# Nas pensacola



## turksgonefishin (Mar 1, 2013)

Started the early morning on Sat. at Johnson Beach and caught a cold and a couple of whiting and catfish it was getting really windy so we left and went to NAS Pensacola. After a long day of getting hard heads and getting burnt about 15 min before sunset we started to slay these monsters!!! In total 3 large Bull Reds and the biggest Ray so far. Everything was released for future anglers. All in all a good day. Didn't take any measurements since i was running around chasing after my screaming reels but there big any was you look at it.


----------



## pcolasoldier31 (Apr 18, 2012)

those are some nice catches right there....I need to try out NAS next time I head out


----------



## turksgonefishin (Mar 1, 2013)

I was right behind the soccer and softball fields casting only 50 yards out. Used cut bait and squid. Good luck and give me a shout and i will come join you.:thumbsup:


----------



## pcolasoldier31 (Apr 18, 2012)

thanks brother....I'm off tomorrow so I'm trying to hit it around 8-9. Those are seriously some nice reds tho:notworthy:


----------



## pcolasoldier31 (Apr 18, 2012)

Hey....have you ever fished by Heron Forest on the perimeter of the west gate?


----------



## turksgonefishin (Mar 1, 2013)

i have only once from my boat earlier this year only caught a few trout and cat fish so far it is pretty shallow but you can walk out pretty far to cast into the middle of the inter-coastal water way. i did see on earlier post that some one caught flounders and pomps from Big Lagoon Sate Park a little further down so i can't wait to catch my own.


----------



## ThaFish (Feb 27, 2013)

Dang those are some monster reds.. Must have been a blast!


----------



## kyle_dj82 (Oct 26, 2011)

Hey guys, and stop me if this is the dumbest question you've heard, but can non military go to these places to fish as long as I'm not bothering anyone and can provide adequate id?


----------



## sealark (Sep 27, 2007)

You can go if you are military OR with someone military and have proper picture ID.


----------



## pcolasoldier31 (Apr 18, 2012)

kyle_dj82 said:


> Hey guys, and stop me if this is the dumbest question you've heard, but can non military go to these places to fish as long as I'm not bothering anyone and can provide adequate id?

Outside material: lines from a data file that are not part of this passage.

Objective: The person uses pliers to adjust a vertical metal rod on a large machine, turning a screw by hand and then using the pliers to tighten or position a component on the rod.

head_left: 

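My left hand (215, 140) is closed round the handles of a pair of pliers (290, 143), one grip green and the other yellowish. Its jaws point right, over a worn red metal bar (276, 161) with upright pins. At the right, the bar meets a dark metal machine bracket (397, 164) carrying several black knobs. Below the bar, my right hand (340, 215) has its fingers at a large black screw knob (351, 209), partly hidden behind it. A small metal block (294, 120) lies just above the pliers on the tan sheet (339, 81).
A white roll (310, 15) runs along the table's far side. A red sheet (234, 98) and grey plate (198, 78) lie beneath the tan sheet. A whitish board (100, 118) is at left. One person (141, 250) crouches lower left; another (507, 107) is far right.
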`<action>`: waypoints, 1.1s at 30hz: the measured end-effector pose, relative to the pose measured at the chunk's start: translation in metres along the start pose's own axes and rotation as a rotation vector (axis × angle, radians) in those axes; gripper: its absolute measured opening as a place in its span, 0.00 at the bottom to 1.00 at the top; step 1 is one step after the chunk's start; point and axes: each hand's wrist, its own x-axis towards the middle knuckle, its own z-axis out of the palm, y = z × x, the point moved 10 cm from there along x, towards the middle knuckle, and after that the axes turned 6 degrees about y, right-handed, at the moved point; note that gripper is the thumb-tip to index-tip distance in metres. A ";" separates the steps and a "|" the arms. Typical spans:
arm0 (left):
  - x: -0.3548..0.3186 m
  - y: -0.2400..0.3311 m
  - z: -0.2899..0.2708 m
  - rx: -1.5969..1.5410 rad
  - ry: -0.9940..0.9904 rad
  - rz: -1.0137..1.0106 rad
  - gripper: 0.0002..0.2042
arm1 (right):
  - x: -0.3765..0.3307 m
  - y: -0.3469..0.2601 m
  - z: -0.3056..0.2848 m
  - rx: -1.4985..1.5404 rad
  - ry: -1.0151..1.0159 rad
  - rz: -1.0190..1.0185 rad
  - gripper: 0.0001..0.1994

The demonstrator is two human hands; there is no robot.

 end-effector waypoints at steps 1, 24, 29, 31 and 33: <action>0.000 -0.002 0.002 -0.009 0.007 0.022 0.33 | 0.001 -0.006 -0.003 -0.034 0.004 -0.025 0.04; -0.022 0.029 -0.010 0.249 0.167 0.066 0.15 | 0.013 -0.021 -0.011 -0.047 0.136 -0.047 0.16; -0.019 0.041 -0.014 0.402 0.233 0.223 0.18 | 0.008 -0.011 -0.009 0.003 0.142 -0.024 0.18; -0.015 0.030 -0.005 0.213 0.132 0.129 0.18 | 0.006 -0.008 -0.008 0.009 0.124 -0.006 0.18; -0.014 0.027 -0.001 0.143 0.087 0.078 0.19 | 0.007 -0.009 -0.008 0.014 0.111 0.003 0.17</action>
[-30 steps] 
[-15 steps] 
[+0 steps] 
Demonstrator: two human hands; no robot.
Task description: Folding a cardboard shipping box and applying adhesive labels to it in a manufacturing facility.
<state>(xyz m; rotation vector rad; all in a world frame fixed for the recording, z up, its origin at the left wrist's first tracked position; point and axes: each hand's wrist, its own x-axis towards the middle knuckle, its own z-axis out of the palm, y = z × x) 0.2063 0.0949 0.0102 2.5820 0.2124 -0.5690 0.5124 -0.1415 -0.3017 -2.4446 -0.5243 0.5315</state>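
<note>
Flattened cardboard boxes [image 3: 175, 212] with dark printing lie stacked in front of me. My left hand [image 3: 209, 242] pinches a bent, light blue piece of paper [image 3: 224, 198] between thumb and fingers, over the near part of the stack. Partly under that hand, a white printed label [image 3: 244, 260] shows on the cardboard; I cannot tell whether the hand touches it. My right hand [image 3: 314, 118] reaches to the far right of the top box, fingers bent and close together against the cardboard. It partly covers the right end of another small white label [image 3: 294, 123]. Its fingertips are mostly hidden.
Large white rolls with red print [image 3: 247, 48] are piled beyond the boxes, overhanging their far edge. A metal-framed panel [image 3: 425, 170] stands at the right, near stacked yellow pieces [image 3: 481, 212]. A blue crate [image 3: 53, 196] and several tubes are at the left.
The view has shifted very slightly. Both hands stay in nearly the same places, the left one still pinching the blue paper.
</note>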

The place I was just talking about has a military and non military side....it's part of the big lagoon park. Now to fish near Fort Barrancas you need to be with someone with a valid military ID


----------



## pcolasoldier31 (Apr 18, 2012)

turksgonefishin said:


> i have only once from my boat earlier this year only caught a few trout and cat fish so far it is pretty shallow but you can walk out pretty far to cast into the middle of the inter-coastal water way. i did see on earlier post that some one caught flounders and pomps from Big Lagoon Sate Park a little further down so i can't wait to catch my own.

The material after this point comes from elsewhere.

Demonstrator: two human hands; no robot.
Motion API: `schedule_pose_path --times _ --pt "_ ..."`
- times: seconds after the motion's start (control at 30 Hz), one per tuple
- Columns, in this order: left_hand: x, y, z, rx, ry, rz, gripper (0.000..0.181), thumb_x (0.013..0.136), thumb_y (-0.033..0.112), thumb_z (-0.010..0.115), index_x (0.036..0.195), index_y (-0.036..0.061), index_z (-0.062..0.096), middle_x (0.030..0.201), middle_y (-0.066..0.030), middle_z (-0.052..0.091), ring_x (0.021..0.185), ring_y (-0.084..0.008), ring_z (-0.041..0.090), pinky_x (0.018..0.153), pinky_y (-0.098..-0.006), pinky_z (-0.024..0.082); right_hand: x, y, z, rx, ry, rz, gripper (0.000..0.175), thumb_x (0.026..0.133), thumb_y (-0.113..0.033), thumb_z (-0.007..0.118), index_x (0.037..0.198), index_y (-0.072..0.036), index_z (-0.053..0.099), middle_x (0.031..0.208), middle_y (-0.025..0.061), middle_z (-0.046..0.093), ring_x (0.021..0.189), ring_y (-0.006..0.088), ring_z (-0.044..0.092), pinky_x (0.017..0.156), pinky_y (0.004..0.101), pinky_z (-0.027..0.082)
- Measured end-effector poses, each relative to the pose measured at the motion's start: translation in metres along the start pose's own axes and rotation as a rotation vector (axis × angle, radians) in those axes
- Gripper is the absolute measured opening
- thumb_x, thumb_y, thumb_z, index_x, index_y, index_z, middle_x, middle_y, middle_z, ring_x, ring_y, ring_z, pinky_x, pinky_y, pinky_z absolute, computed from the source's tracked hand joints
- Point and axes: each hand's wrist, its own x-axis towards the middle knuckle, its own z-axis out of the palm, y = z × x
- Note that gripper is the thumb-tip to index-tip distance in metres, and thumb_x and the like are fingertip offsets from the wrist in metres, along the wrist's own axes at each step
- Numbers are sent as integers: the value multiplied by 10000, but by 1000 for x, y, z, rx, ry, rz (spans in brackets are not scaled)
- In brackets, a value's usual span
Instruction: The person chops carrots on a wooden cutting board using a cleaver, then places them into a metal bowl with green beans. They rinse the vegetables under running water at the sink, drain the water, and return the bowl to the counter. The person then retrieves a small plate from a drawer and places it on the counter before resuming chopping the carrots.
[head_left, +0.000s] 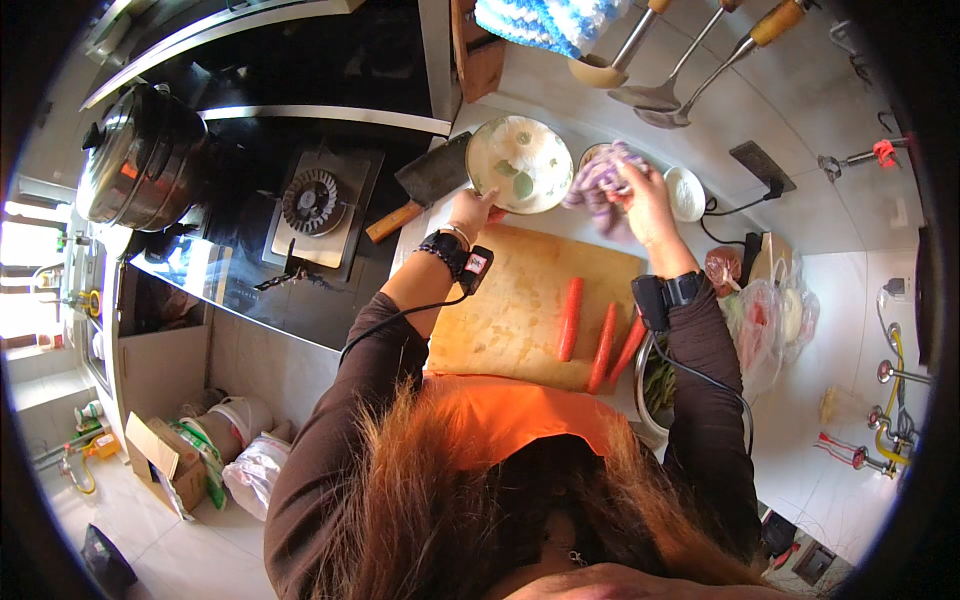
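My left hand (474, 213) grips the near rim of a patterned ceramic bowl (525, 157), whose inside faces up to me. Bunched in my right hand (645, 204) is a purple and white cloth (606, 187), just right of the bowl. Below my hands lies a wooden cutting board (510, 300). On its right part rest several peeled carrots: one upright in the picture (571, 319), one beside it (602, 349), and another (628, 349) partly hidden by my right wrist gear. A cleaver (433, 171) with a wooden handle lies left of the bowl.
A gas burner (310, 201) and a large steel pot (142, 169) are on the left. A small bowl of white powder (684, 193) stands behind my right wrist. A metal bowl of green vegetables (658, 390) sits right of the board, near plastic bags (769, 315). Ladles (660, 97) hang at the back.
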Motion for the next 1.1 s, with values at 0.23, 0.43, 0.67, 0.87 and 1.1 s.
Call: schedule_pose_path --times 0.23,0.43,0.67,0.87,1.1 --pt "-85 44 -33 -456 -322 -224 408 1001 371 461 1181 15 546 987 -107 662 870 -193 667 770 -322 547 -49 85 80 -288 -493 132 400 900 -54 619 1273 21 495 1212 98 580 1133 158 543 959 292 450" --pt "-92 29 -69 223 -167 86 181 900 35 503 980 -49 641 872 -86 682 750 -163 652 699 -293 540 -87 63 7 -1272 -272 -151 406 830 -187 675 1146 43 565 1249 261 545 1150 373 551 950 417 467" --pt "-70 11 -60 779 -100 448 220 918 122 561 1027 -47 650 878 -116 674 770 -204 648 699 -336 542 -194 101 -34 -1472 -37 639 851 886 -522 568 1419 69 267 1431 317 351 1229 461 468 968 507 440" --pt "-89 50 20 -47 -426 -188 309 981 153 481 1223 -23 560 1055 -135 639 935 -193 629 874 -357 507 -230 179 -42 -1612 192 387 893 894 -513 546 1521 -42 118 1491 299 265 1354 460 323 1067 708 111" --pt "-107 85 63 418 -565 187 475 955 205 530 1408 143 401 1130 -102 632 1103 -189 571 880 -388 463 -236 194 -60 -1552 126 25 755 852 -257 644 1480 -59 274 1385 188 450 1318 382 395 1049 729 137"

I was out on Barrancas beach Monday and way to windy....so I went up to the perimeter gate and you are right, really shallow. Going to try and hit it Saturday if the weather cooperates.


----------



## turksgonefishin (Mar 1, 2013)

i heard today they are opening up the Charlie Pier the one with the Cost Guard ship was docked. I guess some one caught a gigantic snapper out there yesterday. If they open it up i might check it out.


----------



## torreyislandkid (Sep 11, 2012)

I was there Saturday Morning. I didnt get a bite. But spent an hour watching the water being busted up off the end of the Coast Guard dock wishing I was in a boat or could get down by the dock.I ended up going to the carrier pier that was open and cought one small snapper and watched on fellow catch 4 Flounder.


----------



## pcolasoldier31 (Apr 18, 2012)

Charlie's pier.....haven't fished that since I was a kid. Seems like a new spot to me.


----------